May 2013
by Composers of Sibelius
Perhaps under a subconscious influence from Hollywood, I’ve been on an Americana kick for some weeks now. Perhaps it started with the suggestion of a co-worker that I watch the film On the Waterfront, which was followed by suggestions for A Streetcar Named Desire and before you know it it’s middle school English class all over again, except this time I might actually be able to appreciate all this “culture.”
So imagine my surprise when I discovered not only was I free to attend the One World Symphony season finale but that the program was right in line with this Americana kick. Serendipity? Synchronicity? Whatever — I was excited, enough even to leave my warm, dry home on a cold, rainy evening to take the ride into Manhattan. One World Symphony always delivers, so I knew I wasn’t taking a gamble with the evening’s outcome.
I must admit some of the finer nuances of the program were lost on me at the time of the concert. I didn’t originally expect to be available, so when I discovered I was, months later, I didn’t even check to refresh my memory what was on the menu for the evening. This is a luxury one can count on with the One Word Symphony — you will be in for top rate entertainment no matter what with them — stimulating selections, impeccably performed time after time. But another dimension is always present in their concerts, and that is a unified theme for each program, an added layer of content for digestion by the inquisitive mind, baking the evening into an intellectually richer, more luxuriant experience.
I consciously got as far as the Americana. The deeper, darker tones were there — I couldn’t help hearing them — but I didn’t make conscious associations at the time with any “real world” activities. To me, beautiful, dark music is just that — beautiful music. Yet my lack of full awareness didn’t detract from the experience in the least. Like all great fugal structures, you don’t have to understand everything that is going on to appreciate that beauty is present. The beauty may intensify with understanding, but even in darkest ignorance beauty’s qualities shine through by their nature. And that is what I experienced Sunday evening: beautiful, shadow-tinged, haunting music, from the nostalgic opening pieces to the hauntingly ominous closing work (a world premiere by Sung Jin Hong entitled Edge).

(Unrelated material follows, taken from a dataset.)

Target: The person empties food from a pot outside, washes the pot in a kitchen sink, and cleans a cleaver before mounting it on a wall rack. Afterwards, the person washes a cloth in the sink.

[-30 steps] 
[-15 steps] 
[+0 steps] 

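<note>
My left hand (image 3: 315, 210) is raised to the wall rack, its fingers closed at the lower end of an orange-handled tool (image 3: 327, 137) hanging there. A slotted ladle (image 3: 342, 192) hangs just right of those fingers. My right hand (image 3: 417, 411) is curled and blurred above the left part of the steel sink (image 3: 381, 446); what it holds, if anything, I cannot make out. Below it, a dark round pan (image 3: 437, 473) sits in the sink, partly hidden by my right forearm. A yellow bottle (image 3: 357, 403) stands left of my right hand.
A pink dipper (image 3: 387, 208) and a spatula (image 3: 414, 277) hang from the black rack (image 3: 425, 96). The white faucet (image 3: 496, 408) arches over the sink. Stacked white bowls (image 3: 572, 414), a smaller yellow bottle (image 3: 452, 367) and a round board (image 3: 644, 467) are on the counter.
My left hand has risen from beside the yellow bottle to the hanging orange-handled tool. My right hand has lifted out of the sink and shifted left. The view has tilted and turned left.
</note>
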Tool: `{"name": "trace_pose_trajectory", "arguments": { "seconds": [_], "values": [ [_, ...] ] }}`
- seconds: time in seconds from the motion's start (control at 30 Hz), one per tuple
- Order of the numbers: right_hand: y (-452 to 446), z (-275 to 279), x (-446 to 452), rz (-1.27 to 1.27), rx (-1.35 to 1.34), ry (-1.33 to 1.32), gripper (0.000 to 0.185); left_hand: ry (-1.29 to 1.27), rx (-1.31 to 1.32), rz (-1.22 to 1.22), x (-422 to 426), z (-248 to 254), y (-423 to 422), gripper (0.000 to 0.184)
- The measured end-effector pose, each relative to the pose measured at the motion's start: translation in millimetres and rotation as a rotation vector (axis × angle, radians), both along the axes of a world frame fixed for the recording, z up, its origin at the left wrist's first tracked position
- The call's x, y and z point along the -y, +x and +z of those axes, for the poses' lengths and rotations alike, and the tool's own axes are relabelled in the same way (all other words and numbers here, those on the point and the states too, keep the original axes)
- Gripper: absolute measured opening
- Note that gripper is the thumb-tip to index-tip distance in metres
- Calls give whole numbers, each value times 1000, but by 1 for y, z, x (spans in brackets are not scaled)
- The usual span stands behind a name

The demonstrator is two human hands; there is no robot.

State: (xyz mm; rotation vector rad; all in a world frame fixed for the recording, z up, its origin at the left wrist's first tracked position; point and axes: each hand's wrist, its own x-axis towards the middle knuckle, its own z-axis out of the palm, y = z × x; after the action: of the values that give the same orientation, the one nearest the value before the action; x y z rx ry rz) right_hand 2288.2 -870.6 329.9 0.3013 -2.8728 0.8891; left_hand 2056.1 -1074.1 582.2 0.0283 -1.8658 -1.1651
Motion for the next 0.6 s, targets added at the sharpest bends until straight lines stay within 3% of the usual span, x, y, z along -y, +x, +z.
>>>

We were treated first to a short excerpt from Wagner’s Tristan Und Isolde, demonstrating the power of orchestration in producing a desired mood. John Adams, we were informed by One World Symphony’s maestro Sung Jin Hong, used the same orchestration to color an equally dark section of his Doctor Atomic. We heard a sample of this next for comparison. A free orchestration master class, if you will, within five minutes of the concert — music lover’s can’t do better than to attend the One World Symphony’s programs!
We then had the pleasure of listening to “unprogrammed” selections from Britten (so I was later informed!) and (more familiar to me) Gershwin, these cabaret style and very sultry sounding. Perfect mood for my Americana kick. Then the music segued into the programmed selections of the evening, the songs flowing from one to another without break, each sung by a perfect voice (it never fails to astonish me how many beautiful voices there are in the world…).
At first I tried to determine exactly where the music from one song ended and the bridge into the next began, but it dawned on me that these bridges (composed by Maestro Hong) were so well constructed and smooth that they accomplished their task completely, creating aurally seamless transitions from one independent song to the next as if the whole collection were composed as a set. An astonishing feat, indeed, which, not unlike those Wagnerian epics of old, imbued the event with a dreamlike quality — a sense of immersion into a realm beyond the realities of space and time where there exists only the music, and one’s personal experiences therewith.
In summary: if you want to hear crystal clear voices singing haunting melodies whilst lush strings swell and swoop; if you want to hear brass hum and growl, whilst woodwinds sing and chatter; if you want to hear timpani roll like terrifying thunder, then don’t miss a chance to hear One World Symphony in concert.